Assignment – Extract the complete listing and repeat it word for word.

Collected material –

· · · ·

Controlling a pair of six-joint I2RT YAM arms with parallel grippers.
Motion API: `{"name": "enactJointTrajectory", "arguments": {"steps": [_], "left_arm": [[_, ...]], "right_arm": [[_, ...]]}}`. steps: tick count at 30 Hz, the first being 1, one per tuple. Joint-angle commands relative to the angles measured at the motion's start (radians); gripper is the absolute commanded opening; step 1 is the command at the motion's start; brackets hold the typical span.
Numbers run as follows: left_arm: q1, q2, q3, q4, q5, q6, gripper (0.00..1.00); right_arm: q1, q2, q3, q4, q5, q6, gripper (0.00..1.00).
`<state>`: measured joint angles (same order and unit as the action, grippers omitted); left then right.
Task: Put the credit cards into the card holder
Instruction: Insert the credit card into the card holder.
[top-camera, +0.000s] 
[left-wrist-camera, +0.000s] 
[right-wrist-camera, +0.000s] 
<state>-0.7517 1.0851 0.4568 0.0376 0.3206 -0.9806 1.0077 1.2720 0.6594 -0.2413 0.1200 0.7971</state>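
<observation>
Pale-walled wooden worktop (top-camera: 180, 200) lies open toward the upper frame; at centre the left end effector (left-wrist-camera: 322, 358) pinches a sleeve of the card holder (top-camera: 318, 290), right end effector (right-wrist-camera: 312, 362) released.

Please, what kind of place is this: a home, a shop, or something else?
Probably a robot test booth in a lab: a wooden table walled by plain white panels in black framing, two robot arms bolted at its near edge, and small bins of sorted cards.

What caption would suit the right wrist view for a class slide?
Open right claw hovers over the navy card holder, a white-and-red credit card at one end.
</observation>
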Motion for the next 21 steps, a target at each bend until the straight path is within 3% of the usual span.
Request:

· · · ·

Written reply –
Controlling a pair of six-joint I2RT YAM arms with parallel grippers.
Motion API: `{"name": "enactJointTrajectory", "arguments": {"steps": [_], "left_arm": [[_, ...]], "right_arm": [[_, ...]]}}`. steps: tick count at 30 Hz, the first being 1, one per tuple. Joint-angle commands relative to the angles measured at the motion's start (radians); gripper is the absolute commanded opening; step 1 is the command at the motion's start; brackets hold the typical span.
Numbers run as follows: left_arm: q1, q2, q3, q4, q5, q6, gripper (0.00..1.00); right_arm: q1, q2, q3, q4, q5, q6, gripper (0.00..1.00).
`<state>`: measured joint angles (same order and unit as the action, grippers omitted); left then right.
Task: Put the credit cards into the card holder
Instruction: Insert the credit card into the card holder.
[top-camera, +0.000s] 
[left-wrist-camera, +0.000s] 
[right-wrist-camera, +0.000s] 
<state>-0.7517 1.0851 0.4568 0.0376 0.3206 -0.9806 1.0077 1.2720 0.6594 -0.2413 0.1200 0.7971</state>
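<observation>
Pale-walled wooden worktop (top-camera: 180, 200) lies open toward the upper frame; at centre the left end effector (left-wrist-camera: 322, 358) pinches a sleeve of the card holder (top-camera: 318, 290), right end effector (right-wrist-camera: 312, 362) released.

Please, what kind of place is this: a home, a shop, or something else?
Probably a robot test booth in a lab: a wooden table walled by plain white panels in black framing, two robot arms bolted at its near edge, and small bins of sorted cards.

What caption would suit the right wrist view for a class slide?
Open right claw hovers over the navy card holder, a white-and-red credit card at one end.
</observation>
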Motion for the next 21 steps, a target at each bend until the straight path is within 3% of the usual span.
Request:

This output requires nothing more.